Posted by ImreSamu on 6 October 2016 in English.

background:

Robot Mappers , machine-learning and artificial intelligence (“robot”) techniques ; http://mike.teczno.com/notes/openstreetmap-at-a-crossroads.html

Maybe, in the future we need some ethical suggestions, like

  • “Robot mappers must be designed to assist humanity” meaning human autonomy needs to be respected.
  • “Robot mappers must be transparent” meaning that humans should know and be able to understand how they work.
  • “Robot mappers must maximize efficiencies without destroying the dignity of people”.
  • “Robot mappers must be designed for intelligent privacy” meaning that it earns trust through guarding their information.
  • “Robot mappers must have algorithmic accountability so that humans can undo unintended harm”.
  • “Robot mappers must guard against bias” so that they must not discriminate people.

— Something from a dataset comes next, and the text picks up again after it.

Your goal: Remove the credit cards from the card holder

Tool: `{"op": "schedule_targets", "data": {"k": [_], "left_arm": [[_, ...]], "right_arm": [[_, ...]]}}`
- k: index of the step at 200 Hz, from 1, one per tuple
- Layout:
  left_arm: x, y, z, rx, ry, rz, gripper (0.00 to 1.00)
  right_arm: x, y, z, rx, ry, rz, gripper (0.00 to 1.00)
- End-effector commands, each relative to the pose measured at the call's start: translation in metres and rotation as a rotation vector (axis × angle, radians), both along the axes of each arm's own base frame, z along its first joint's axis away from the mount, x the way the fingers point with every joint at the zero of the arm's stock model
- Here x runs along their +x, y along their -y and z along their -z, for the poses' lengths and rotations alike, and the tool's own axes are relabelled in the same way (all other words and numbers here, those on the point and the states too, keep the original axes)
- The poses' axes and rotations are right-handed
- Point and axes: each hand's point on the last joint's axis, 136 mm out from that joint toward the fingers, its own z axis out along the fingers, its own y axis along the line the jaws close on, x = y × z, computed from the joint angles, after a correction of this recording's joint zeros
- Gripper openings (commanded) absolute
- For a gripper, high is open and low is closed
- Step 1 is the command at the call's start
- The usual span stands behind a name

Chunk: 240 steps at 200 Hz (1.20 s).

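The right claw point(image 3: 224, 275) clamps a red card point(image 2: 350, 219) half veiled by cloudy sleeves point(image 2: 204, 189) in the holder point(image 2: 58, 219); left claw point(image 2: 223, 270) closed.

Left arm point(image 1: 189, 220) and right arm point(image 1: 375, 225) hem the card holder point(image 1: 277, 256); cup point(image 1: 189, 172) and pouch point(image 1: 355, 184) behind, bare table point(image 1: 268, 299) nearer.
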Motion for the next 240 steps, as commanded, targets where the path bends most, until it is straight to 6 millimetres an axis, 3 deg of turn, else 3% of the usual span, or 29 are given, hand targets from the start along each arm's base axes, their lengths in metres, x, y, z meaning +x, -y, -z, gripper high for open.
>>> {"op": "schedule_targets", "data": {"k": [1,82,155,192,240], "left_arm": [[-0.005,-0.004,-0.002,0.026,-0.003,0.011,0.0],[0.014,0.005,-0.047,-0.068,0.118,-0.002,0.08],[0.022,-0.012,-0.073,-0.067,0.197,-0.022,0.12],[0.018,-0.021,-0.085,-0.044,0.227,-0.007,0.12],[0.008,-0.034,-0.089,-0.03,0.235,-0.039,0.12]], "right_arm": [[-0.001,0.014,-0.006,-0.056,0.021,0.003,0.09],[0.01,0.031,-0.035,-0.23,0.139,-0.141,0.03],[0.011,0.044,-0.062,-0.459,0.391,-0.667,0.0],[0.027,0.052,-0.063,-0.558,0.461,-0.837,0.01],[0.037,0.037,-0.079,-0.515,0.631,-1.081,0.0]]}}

based on Satya Nadella’s A.I. laws

ps. I added this to the [OSM Wiki:Talk:Automated Edits code of conduct] (https://wiki.openstreetmap.org/wiki/Talk:Automated_Edits_code_of_conduct#Rules_for_Robot.2FA.I._Mappers)

Robot mappers?

Discussion

Comment from SomeoneElse on 6 October 2016 at 12:14

I suspect we’re some way away from worrying about “maximize efficiencies without destroying the dignity of people”. :)

The only “robot mapping” I’ve seen in OSM so far could easily have been labelled “rubbish mapping” - it seems to involve “try and do some basic edge detection and assume that whatever has been found is a road”.

A better approach would simply to ask all mappers - robot, human, feline, canine, whatever - to simply “be honest” - if you’re a robot, say so, and say who your “handler” is (just like with import accounts). If you’re mapping on behalf of a corporation or an organisation, say that too.

Comment from BushmanK on 6 October 2016 at 22:30

The second rule doesn’t actually fit any method, based on neural networks. Simply because neural networks are trained on certain datasets and they can only make decisions based on that training, but nobody can explain exactly which criteria they use to make decisions. So, in case of OSM, only one thing is really required and important - ability to revert any specific changes if the result of those changes seems harmful to data integrity.